The Rural We: Alison Palmer
The local ceramicist's work will be featured in a prestigious Smithsonian craft show.
The local ceramicist's work will be featured in a prestigious Smithsonian craft show.
Clay Way Studio Tour, an annual opportunity to tour the great clay studios in western Connecticut and beyond, is scheduled for this weekend, Oct. 16 and 17. One of the participating artists, Alison Palmer of South Kent, has some big news: She was selected as an artist in the Smithsonian Craft Show October 23-31. This Craft Show is a sale of the finest contemporary craft and design handcrafted in America; artists are carefully selected from a competitive pool of applicants by a panel of esteemed jurors.
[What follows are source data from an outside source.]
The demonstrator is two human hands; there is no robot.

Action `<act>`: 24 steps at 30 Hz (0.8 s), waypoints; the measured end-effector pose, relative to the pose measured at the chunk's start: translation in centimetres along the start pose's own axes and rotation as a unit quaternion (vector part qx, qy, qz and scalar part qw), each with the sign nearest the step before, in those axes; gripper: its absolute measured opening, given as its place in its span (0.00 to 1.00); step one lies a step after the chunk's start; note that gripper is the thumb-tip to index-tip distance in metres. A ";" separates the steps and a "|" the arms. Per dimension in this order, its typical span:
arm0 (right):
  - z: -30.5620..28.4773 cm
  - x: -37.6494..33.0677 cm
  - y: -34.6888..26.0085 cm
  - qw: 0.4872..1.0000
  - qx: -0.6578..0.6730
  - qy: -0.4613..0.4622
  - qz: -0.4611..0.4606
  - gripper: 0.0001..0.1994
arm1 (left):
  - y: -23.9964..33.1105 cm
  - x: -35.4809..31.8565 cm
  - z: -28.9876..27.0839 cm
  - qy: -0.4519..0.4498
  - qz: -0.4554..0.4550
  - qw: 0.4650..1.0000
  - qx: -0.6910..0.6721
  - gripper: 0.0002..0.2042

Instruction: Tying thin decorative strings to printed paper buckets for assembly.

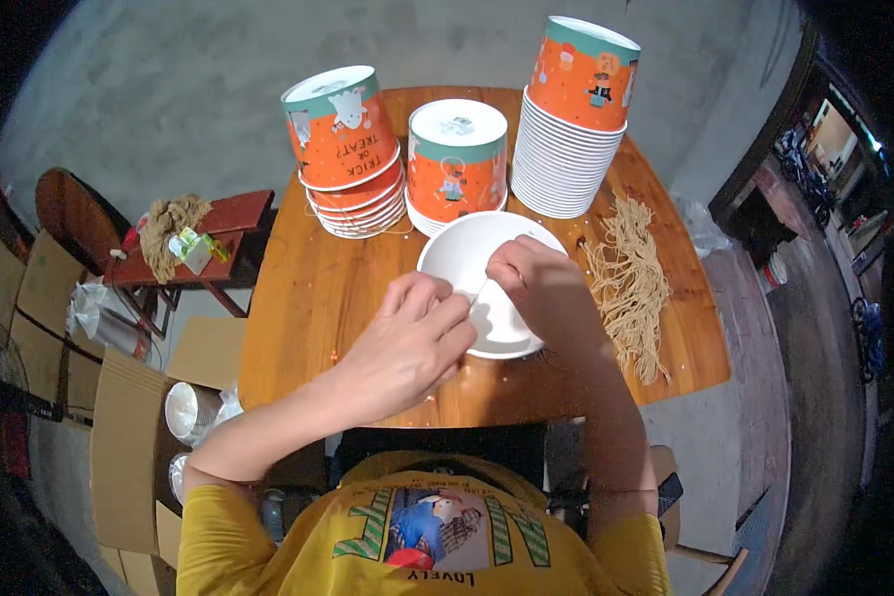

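Both hands, left hand [407, 343] and right hand [538, 286], pinch together over the white paper bowl [457, 253] on the round wooden table [298, 298], printed cup stacks [457, 164] behind it, concrete floor [169, 89] beyond.

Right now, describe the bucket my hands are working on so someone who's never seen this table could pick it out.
Find the round wooden table with three stacks of orange paper buckets along its far edge. Nearer the person, both hands meet over one bucket standing alone. It is the only one showing its plain white inside, mouth facing the camera, beside the loose tan cords.
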State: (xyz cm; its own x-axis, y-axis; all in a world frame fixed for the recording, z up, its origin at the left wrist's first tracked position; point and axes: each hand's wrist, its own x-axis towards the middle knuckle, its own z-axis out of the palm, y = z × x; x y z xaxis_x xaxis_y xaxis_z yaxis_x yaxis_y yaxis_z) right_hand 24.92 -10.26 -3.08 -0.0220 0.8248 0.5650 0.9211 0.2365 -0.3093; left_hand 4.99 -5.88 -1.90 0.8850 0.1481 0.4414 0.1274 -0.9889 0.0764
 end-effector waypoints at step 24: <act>-5.8 -2.9 6.4 0.657 0.688 0.080 0.297 0.11 | -15.4 -2.3 -2.8 -0.089 0.271 0.918 0.276 0.10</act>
State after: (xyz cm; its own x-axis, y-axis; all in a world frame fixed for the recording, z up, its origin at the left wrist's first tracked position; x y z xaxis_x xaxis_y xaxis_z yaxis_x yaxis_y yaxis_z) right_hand 33.09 -14.16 -2.28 0.3247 0.9432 0.0705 -0.4778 0.2279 -0.8484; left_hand -0.25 9.08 -1.59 0.9379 -0.3238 0.1244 -0.1896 -0.7788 -0.5980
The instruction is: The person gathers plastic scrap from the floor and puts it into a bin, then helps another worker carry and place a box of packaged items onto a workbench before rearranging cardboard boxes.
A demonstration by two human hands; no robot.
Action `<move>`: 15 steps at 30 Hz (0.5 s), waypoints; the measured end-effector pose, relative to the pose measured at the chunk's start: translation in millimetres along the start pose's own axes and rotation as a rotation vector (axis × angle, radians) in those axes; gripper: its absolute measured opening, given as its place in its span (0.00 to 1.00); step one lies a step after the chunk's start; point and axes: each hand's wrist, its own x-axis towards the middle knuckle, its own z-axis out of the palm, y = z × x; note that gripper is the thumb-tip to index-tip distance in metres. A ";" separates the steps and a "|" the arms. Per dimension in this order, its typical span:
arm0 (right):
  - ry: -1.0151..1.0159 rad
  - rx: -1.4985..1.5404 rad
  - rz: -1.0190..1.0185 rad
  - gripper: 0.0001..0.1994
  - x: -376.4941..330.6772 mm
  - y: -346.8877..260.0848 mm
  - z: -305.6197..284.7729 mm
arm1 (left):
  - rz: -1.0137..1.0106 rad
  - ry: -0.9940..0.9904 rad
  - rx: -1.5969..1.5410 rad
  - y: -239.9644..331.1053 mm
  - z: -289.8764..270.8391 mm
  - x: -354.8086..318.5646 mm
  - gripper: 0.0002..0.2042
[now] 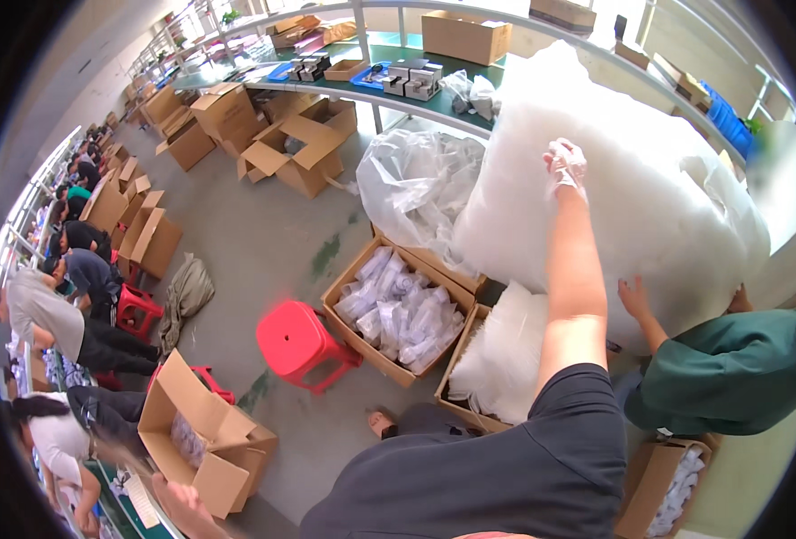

Because of COVID, the show is virtual this year, but it’s set up so that each artist has a “booth” as if it’s in person, and Palmer is still busily finishing up pieces for the show.
I’m from New York and was brought up in a family that really loved art and handmade things. My mother is an artist — she was a children’s book illustrator and now paints portraits and landscapes. My father did woodworking, and built furniture and shelving. I did my first ceramic piece in pre-school, and I still remember the magic of the clay. That got me hooked, and I’ve been doing that pretty much ever since.
After attending Kansas City Art Institute as well as the California College of Arts and Crafts, I moved to Katonah, New York. I met and married Steve Katz (a musician and founding member of Blood, Sweat & Tears) and we did wholesale shows of my work, selling to catalogs and gift shops. When that work collapsed, I started doing more one-of-a-kind stoneware pieces.
Together Steve and I run my studio in South Kent where we host workshops for some of the finest potters in the world. We do the firings on our property in Kent.
My work is one-of-a-kind, generally anthropomorphic. I make pots into figures. We have two kilns — one heated with wood, one with soda ash, which gives the pieces a soft, satin sheen.
I had originally been accepted into the Smithsonian Craft Show two years ago, but COVID interrupted that. To be considered, I sent in about five photos of my work and pictures of our physical booth. Each artist’s work in the virtual show is supposed to look like a booth. I had to design a banner and logo, so that when people look in virtually, it’s like walking down the aisle of a crafts show.
I have over 100 works in the show. For days Steve has been photographing and adding my pieces to the show. We won’t be getting the URL to my booth until the show opens, but it will go online at smithsonianartscraftshow.org on October 23 at 9 a.m. It’s sponsored by the Smithsonian Women’s Committee, and proceeds support grants to the Smithsonian for education, outreach, and research projects.
After Clayway this weekend, I will be exhibiting at shows in Litchfield and Kent. Then we’re going to Mexico, where we go every winter for three months to work on workshop programming for the following year.